■ Records provided
######

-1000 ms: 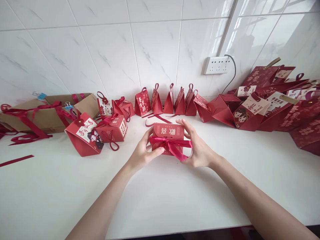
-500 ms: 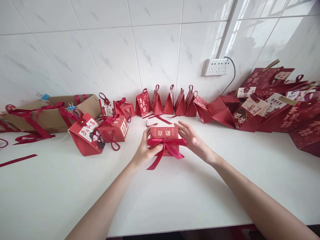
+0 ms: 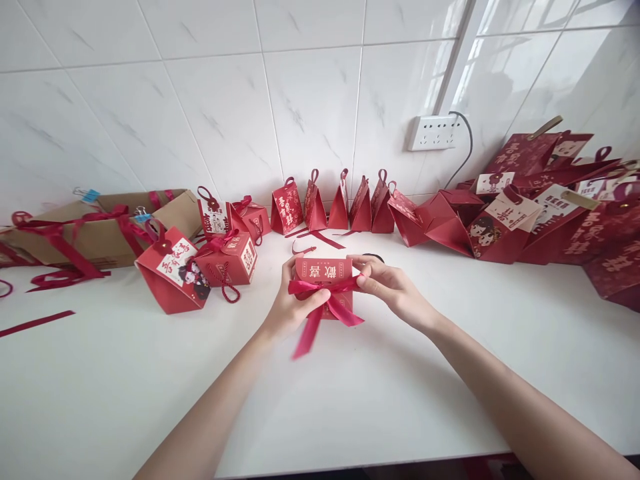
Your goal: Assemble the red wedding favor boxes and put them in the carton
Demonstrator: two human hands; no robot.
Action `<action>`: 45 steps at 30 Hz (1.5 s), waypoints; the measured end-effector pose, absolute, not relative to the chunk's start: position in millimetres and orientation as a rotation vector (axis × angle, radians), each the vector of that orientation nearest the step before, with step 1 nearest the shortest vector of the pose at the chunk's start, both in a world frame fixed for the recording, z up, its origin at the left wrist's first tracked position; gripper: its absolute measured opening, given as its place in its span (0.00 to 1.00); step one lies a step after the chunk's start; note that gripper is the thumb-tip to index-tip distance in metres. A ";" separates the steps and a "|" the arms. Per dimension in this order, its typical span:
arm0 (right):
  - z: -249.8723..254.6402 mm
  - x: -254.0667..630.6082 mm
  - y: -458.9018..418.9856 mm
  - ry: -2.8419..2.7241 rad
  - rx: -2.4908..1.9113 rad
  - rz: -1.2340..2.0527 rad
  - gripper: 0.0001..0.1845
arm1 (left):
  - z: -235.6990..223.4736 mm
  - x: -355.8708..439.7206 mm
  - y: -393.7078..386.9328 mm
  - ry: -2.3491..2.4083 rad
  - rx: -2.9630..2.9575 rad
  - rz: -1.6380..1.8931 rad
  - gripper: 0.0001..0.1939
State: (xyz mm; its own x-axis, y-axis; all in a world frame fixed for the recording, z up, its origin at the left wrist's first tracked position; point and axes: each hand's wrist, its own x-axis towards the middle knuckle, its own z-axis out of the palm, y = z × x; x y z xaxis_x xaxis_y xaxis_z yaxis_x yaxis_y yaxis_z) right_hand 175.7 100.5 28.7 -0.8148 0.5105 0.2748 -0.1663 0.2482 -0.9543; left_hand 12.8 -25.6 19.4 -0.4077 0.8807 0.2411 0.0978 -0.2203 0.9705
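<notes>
A small red gift box (image 3: 324, 269) with gold lettering sits in front of me, a crimson ribbon bow (image 3: 342, 311) tied across its top. My left hand (image 3: 293, 300) grips the box from the left, its thumb lying on the bow near the knot. On the other side my right hand (image 3: 393, 287) pinches the right loop of the bow between thumb and finger, other fingers behind the box's far right corner. Two ribbon tails hang down the near side. A dark loop (image 3: 373, 257) shows just behind my right fingers; its kind is unclear.
On the left stand a cardboard box (image 3: 65, 241) draped with ribbons, a red bag-shaped box (image 3: 170, 273) and a corded gift box (image 3: 233, 257). Several triangular boxes (image 3: 315, 207) line the wall. Red bags (image 3: 505, 227) pile up at right, below a power strip (image 3: 435, 133).
My right hand has gone from spread beside the box to pinching the bow's right loop. The box has shifted slightly left and nearer, and a ribbon tail swings.
</notes>
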 end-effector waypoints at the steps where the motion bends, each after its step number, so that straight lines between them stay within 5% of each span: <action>1: 29.3 175.9 100.8 -1.954 -0.314 1.638 0.18 | 19.3 13.1 -25.3 1.474 1.198 1.677 0.36; 13: 13.7 165.9 99.8 -1.806 -0.282 1.621 0.21 | 21.1 16.3 -22.4 1.542 1.154 1.732 0.32; 16: 9.4 169.1 102.2 -2.125 -0.110 1.362 0.54 | 23.4 16.2 -23.7 1.514 1.119 1.740 0.33; 18: 6.6 169.7 101.5 -2.306 -0.078 1.102 0.65 | 24.7 16.2 -24.3 1.522 1.110 1.727 0.34; 23: 2.3 167.0 97.5 -2.324 -0.133 0.759 0.57 | 22.1 14.5 -25.2 1.578 1.142 1.736 0.36; 30: 0.8 164.3 101.4 -2.210 -0.167 0.590 0.52 | 15.7 10.3 -26.1 1.881 1.394 1.997 0.11; 34: -0.8 163.2 103.0 -2.168 -0.161 0.545 0.51 | 15.5 12.3 -30.1 1.965 2.079 1.998 0.02; 38: -1.9 163.8 102.0 -2.157 -0.149 0.557 0.53 | 12.3 12.5 -33.1 1.764 2.704 1.691 0.11; 45: -3.0 160.0 105.9 -2.154 -0.146 0.567 0.52 | 10.8 3.4 -26.3 2.016 1.798 2.010 0.02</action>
State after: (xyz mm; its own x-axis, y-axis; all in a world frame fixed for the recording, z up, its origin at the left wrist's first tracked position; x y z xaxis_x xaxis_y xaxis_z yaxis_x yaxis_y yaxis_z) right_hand 160.0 105.9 -3.0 -0.6071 0.3025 0.7348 -0.0983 0.8890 -0.4473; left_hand 3.4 -26.3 10.8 -0.4117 0.4978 0.7633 0.7646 -0.2670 0.5866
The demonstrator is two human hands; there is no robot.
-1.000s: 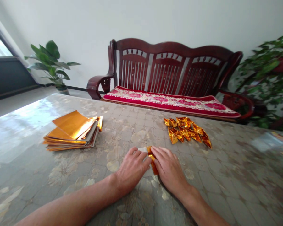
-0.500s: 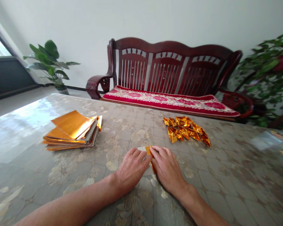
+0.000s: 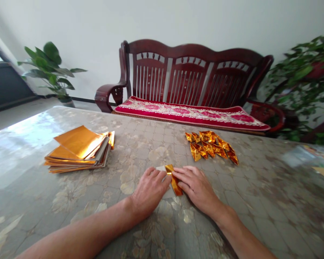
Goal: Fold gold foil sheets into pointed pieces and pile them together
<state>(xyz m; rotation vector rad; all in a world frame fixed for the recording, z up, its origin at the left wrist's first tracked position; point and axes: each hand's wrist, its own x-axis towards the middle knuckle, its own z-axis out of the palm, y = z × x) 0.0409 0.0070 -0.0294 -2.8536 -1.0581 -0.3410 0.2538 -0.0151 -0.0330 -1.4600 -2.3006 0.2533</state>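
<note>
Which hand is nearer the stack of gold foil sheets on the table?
Left. The left hand rests on the table to the right of the stack of gold foil sheets and nearer the viewer; the right hand lies farther right, beyond the left hand.

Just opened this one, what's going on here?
A person's left hand and right hand have their fingertips on a strip of gold foil paper from either side, on a glossy patterned tabletop. White shows at the strip's end by the left fingers. Farther off, a stack of gold foil sheets lies to the left and a cluster of small folded gold foil pieces to the right.
</note>
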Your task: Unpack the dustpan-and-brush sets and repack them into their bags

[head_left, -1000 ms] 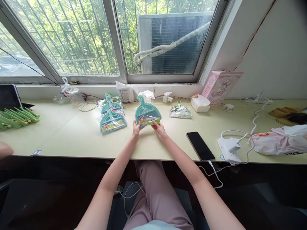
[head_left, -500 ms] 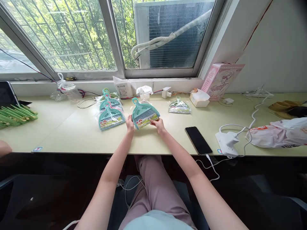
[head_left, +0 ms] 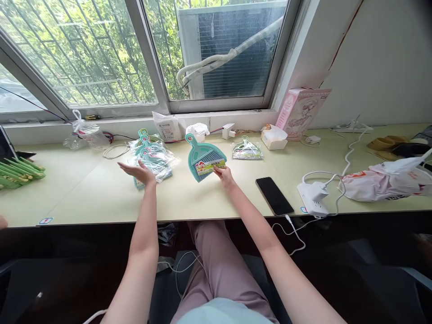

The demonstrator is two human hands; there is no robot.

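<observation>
"At the middle of the frame, what do we see in the right hand [head_left: 226, 177]?"

"We see it pinching the lower right corner of a turquoise dustpan [head_left: 202, 150], right at the end of the label [head_left: 205, 167]. The pan tilts, handle toward the upper left, and seems to be off the tabletop [head_left: 101, 193], though we can't be sure of its lower edge."

"Why by the corner?"

"We'd say because a thin rim suits a light pinch, and this grip leaves most of the label and the brush [head_left: 208, 156] uncovered."

"And the left hand [head_left: 141, 173], left of centre?"

"Palm turned up, fingers spread, holding nothing that we can make out. Just behind it lies a pile of dustpan sets [head_left: 146, 145]; clear film [head_left: 166, 163] sprawls over them, and we can't tell whether it touches the hand. The sets overlap, handles toward the window [head_left: 232, 58], probably because flat shapes stack easily that way."

"Farther out, right of centre?"

"We have one wrapped set [head_left: 247, 152] lying apart. Nearer the front edge lies a phone [head_left: 275, 196] with a cable [head_left: 295, 233] dipping below; we think the power strip [head_left: 312, 198] nearby explains that spot. At the far left, we find a green bundle [head_left: 20, 174]."
</observation>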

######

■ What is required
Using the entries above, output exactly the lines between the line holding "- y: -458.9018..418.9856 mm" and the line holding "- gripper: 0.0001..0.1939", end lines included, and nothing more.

■ Exercise output
  - y: -458.9018..418.9856 mm
  - ry: -2.8419..2.7241 rad
  - rx: -2.4908..1.9113 rad
  - rz: -1.2340..2.0527 rad
  - gripper: 0.0001..0.1845
arm1 (left):
  - z: -235.6990..223.4736 mm
  - x: -355.8708..439.7206 mm
  - y: -393.7078..386.9328 mm
  - ry: -2.3491..2.4083 rad
  - rx: -2.9630..2.9575 rad
  - rz: -1.6380..1.8931 rad
  - gripper: 0.0001..0.1939

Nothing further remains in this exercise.